Akses jalan masuk menjadi lebih mulus karena telah rata dengan tanah.
Tiba-tiba suara yang familiar mendengung di dalam pikiran mereka.
- "Kapan kalian berdua akan naik."
"Graham kita naik saja keatas."
"Ah... Iya...."
Dalam perjalanan naik keatas, langkah mereka pun menjadi lebih mudah. Mereka berdua selalu merasa terpesona setiap kali akan mengunjungi penguasa wilayah.
Apakah Diamond Amber selalu seindah ini. Pikir keduanya.
Setibanya di atas. Penguasa wilayah telah menunggu keduanya didalam rumahnya. Kali ini mereka melihat sebuah kolam yang telah di isi oleh batu-batu berwarna serta tanaman air yang bahkan mereka tidak tahu darimana asalnya.
"Jadi sudah siap."
"ARG!!!."
"UAAA...."
Keduanya berteriak kaget di karenakan kemunculan sang penguasa wilayah yang tiba-tiba saja sudah berdiri di belakang mereka.
"Anda Mengejutkan Kami!!!."
"...."
Menyeringai.
"Mana dokumennya?."
Bukanya menyesal dengan kejahilannya, sang penguasa wilayah hanya meminta dokumen yang telah susah payah di persiapkan oleh kami selama seminggu lebih.
Setelah melirik sejenak, Rihana menyuruh keduanya mengikutinya masuk kedalam rumahnya. Meski pada awalnya keduanya menolak karena alasan ketidak layak kan mereka.
"Masuk."
Keduanya baru mau masuk kedalam setelah Rihana menekan mereka. Di dalam rumah, keduanya melihat struktur rumah yang belum pernah mereka lihat.
Sambil berbisik. "Ini pertama kalinya aku melihat rumah megah tapi tampak sederhana."
"Iya... Kupikir di dalam akan lebih mewah seperti rumah bangsawan pada umum-."
"Mau minum?."
""HUHHP!!!""
Hahaha... Sangat menyenangkan melihat ekspresi terkejut mereka, pikir Rihana.

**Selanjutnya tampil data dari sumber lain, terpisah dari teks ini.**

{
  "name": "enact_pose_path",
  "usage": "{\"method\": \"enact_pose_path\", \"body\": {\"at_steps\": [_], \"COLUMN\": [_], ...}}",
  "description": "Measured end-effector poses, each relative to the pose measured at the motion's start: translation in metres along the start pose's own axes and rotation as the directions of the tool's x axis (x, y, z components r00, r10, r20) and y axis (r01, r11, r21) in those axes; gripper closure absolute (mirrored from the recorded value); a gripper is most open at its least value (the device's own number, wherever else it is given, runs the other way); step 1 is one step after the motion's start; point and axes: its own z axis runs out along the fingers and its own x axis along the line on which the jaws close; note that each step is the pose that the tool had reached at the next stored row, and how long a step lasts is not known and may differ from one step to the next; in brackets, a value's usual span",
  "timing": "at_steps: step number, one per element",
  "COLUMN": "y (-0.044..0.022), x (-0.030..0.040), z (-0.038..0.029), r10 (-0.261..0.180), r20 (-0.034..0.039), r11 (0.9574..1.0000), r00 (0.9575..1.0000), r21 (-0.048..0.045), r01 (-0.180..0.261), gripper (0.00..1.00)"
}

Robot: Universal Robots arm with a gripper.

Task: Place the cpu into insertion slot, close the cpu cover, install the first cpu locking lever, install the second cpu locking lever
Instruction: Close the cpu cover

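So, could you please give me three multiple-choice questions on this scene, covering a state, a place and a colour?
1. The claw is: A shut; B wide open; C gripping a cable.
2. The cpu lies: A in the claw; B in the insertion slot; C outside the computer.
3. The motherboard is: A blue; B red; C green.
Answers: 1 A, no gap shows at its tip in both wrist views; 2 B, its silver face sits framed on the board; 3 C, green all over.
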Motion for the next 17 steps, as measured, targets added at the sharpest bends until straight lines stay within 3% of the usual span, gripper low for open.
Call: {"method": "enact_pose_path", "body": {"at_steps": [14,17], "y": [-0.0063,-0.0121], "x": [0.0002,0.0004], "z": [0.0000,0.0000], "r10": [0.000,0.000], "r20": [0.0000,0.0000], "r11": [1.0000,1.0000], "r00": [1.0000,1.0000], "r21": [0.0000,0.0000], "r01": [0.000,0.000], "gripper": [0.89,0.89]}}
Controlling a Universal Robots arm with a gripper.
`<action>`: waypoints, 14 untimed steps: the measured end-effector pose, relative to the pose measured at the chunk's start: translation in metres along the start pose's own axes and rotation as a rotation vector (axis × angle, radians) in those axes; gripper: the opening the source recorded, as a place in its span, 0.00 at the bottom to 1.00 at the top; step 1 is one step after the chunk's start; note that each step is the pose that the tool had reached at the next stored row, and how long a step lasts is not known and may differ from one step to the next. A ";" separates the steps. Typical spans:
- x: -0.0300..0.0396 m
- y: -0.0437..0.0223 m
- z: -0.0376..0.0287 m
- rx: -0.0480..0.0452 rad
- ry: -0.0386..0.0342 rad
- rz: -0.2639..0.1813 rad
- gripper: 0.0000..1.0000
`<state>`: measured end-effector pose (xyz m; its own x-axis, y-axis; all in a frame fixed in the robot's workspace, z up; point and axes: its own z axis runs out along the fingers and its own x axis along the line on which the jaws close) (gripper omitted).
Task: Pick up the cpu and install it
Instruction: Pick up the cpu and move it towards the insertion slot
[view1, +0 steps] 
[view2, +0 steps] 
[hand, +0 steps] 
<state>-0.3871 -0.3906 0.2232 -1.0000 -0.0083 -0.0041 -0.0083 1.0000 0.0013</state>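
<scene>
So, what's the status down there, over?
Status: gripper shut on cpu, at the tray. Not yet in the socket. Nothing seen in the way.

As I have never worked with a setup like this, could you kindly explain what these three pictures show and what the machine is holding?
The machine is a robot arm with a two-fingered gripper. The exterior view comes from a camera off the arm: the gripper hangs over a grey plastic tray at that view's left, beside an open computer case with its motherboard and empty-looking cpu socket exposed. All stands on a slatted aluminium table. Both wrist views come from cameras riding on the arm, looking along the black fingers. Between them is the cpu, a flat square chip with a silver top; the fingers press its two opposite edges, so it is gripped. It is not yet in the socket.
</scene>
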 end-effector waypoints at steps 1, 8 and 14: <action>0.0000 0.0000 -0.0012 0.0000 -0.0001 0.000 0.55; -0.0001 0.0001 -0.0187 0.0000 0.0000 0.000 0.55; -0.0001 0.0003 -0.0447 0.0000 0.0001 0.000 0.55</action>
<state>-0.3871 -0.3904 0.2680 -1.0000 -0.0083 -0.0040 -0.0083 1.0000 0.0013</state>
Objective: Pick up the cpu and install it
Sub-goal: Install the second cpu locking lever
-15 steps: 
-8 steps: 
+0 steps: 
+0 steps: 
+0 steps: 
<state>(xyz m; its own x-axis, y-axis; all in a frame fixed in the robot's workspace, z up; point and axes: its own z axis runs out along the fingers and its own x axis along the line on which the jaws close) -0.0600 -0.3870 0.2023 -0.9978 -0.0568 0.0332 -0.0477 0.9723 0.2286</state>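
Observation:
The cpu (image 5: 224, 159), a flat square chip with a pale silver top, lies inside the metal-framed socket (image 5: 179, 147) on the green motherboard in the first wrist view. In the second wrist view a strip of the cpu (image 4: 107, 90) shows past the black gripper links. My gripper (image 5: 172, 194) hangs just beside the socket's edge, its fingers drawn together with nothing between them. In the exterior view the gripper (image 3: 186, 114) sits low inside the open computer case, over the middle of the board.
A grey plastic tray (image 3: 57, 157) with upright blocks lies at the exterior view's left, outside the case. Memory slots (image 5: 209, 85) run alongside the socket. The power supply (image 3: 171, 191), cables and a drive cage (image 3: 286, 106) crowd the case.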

Setelah itu, sang penguasa membiarkan keduanya duduk di kursi kayu di ruang tamu yang menghadap langsung kearah laut. Keduanya di biarkan menikmati secangkir teh hangat, sedangkan Rihana sibuk memeriksa dokumen sensus penduduk.
Tak disangka, Rihana terkagum dengan hasil rangkap sensus yang dibuat rapi oleh Graham. Sepertinya dia pernah bekerja kantor catatan sipil.
Rihana merasa puas. Yang perlu dia lakukan sekarang adalah menyerahkan data-data itu ke pegawai kerajaan yang bertugas di bidangnya.
Sekarang yang perlu dilakukan tinggal menepati janjinya. Sambil menunggu keduanya menghabiskan air teh, Rihana menutup matanya untuk melihat seluruh wilayahnya yang sangat luas.
"Kalian sudah selesai?."
Keduanya langsung berdiri dari kursi kayu yang nyaman secara bersamaan.
"Ayo keluar."
Dalam diam, keduanya mengikuti Rihana keluar dari rumah. Mereka mengikuti Rihana sampai di tepi tebing jalan masuk, wilayah Diamond Amber tampak sangat jelas dari atas. "Ini tempat yang indah untuk memandang, aku juga langsung bisa melihat penduduk dari atas sini."
Itu benar, Graham dan Otis setuju dengan pendapatnya. Meski wilayah Diamond Amber di penuhi oleh batu, pemandangannya masihlah sangat indah. Jika mereka melihat dari atas tebing.
"Aku suka kinerja kalian."
Graham dan Otis merasa sangat senang, dan kemudian kesenangan lainnya datang setelahnya.
"Karena itu, aku memberi kalian hadiah."
""Hadiah??""
Rihana tidak menjawab mereka, dia hanya melihat ke depan sambil mengunakan kalimat-kalimat yang tidak dimengerti oleh keduanya.
DUMMMMM.... Tanah kembali berguncang.
Orang-orang di bawah lereng bukit menjadi panik karena mengira terjadi gempa bumi.